Curtis Roosevelt, a former diplomat with the United Nations, has previously taken part in conferences recalling the 12-year presidency of his grandfather Franklin D. Roosevelt.


All three men are jealous guardians of the reputations of their grandfathers and each will be given half an hour to speak at the conference, before joining a public debate.


The 1945 conference, held in the luxurious former Tsarist palace of Livadia on the Crimean coast, co-ordinated the Allies' plans for the defeat and occupation of Nazi Germany - and led to the Soviet domination of Eastern Europe.

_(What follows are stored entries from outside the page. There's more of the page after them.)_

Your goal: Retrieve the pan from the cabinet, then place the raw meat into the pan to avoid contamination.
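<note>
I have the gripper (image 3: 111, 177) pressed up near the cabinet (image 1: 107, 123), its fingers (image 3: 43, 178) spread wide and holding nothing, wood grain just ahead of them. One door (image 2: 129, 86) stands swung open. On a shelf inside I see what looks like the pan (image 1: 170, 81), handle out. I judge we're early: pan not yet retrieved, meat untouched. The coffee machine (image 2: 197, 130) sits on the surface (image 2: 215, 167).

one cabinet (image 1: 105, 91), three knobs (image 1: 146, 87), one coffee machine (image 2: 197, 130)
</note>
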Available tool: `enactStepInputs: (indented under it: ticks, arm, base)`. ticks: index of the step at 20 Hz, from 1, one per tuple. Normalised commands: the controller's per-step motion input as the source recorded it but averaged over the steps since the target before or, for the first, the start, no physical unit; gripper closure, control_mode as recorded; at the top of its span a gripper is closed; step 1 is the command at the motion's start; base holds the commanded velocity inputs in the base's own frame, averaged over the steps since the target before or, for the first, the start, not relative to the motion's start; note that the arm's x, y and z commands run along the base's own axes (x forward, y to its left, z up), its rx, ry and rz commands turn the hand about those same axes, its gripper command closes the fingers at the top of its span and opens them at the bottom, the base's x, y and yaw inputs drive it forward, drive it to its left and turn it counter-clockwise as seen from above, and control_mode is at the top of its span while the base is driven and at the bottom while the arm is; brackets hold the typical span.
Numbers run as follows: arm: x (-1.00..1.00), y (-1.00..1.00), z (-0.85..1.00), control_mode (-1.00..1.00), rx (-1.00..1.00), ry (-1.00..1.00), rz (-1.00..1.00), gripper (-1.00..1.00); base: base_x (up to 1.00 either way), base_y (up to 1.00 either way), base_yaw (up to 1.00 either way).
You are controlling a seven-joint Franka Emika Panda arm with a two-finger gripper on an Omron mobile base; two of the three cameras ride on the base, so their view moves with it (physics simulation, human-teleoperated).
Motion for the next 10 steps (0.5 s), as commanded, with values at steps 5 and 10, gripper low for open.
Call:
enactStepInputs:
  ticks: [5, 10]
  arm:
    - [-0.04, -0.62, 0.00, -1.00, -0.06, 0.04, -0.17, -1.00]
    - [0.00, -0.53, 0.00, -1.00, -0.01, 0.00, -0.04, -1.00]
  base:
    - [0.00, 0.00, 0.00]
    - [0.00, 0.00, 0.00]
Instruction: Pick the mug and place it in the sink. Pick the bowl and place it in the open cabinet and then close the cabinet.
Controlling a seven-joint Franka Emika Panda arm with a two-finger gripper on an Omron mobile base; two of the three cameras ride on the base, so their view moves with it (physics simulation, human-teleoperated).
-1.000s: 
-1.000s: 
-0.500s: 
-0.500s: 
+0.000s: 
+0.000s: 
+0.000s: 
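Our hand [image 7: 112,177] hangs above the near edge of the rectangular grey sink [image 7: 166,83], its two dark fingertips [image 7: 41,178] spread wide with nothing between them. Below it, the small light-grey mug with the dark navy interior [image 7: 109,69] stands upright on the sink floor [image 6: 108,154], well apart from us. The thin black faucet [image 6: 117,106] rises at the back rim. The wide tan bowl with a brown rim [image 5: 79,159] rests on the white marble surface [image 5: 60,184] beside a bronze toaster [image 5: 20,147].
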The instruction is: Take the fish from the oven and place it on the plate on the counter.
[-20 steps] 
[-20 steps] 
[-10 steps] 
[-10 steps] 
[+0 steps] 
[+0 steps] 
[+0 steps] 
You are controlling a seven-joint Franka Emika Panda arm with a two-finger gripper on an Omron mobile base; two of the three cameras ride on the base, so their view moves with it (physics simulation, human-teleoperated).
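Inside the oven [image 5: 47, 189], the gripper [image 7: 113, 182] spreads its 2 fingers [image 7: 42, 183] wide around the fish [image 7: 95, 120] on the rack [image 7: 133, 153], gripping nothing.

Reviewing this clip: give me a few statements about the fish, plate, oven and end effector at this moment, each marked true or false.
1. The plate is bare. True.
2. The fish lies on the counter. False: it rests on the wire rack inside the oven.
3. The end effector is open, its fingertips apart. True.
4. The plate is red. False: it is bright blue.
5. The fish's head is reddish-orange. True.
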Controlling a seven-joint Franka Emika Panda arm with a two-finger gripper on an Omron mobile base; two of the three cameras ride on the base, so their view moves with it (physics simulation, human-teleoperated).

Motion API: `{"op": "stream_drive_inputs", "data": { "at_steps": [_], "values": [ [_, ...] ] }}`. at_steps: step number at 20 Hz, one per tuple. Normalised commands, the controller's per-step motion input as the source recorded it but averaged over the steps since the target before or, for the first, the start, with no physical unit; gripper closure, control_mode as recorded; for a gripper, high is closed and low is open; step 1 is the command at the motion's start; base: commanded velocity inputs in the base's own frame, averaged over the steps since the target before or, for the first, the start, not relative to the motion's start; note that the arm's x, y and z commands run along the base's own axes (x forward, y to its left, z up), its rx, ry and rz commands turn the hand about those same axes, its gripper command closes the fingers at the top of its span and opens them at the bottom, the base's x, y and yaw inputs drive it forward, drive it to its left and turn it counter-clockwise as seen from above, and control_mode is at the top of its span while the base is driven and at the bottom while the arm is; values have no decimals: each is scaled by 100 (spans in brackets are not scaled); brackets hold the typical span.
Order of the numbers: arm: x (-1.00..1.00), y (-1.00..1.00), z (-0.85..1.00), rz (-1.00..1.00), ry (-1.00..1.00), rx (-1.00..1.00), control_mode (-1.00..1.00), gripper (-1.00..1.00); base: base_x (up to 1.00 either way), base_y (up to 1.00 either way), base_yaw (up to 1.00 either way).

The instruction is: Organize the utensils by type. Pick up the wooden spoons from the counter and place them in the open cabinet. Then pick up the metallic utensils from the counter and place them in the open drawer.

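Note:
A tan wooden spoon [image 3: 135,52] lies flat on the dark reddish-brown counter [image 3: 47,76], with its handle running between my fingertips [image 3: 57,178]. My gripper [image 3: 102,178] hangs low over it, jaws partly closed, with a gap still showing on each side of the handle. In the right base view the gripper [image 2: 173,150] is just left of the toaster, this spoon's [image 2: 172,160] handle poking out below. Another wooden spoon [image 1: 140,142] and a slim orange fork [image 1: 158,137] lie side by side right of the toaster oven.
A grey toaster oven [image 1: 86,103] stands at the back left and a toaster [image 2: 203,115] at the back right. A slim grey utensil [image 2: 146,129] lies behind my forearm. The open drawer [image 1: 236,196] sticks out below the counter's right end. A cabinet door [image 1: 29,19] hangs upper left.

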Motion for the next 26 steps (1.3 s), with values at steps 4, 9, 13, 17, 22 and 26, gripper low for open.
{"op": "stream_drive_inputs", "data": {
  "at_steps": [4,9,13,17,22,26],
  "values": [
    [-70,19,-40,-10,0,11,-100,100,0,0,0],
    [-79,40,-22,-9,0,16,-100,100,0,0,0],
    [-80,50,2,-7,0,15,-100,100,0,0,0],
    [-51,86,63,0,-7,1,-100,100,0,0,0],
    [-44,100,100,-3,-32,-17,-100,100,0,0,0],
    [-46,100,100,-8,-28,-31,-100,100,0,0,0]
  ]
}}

Next April's meeting has been organised by a Dutch agency that specialises in historic reunions. Two years ago it convened a Night of the Generals, bringing together the sons of the war-time generals Montgomery, Patton and Rommel.


But why so sexist Why just invite the leaders' grandsons This is an age of sexual equality - surely all the grandchildren could have spoken up


Take Churchill's granddaughter Edwina Sandys, the artist and sculptor. Edwina, whose mother was Churchill's daughter Diana, has been described as witty, brave and intelligent. But she didn't get an invite. Neither did her younger sister Celia, who wrote a fine biography of her grandfather's exploits as a young officer and journalist in several turn-of-the-century conflicts.


Anna Eleanor Roosevelt, a granddaughter of FDR, must also be feeling left out. Anna, director of the Brain Research Foundation in Chicago, is president of the Franklin and Eleanor Roosevelt Institute. She graduated in art and then in library science, later working for the Democratic National Committee and for the mayor of Chicago.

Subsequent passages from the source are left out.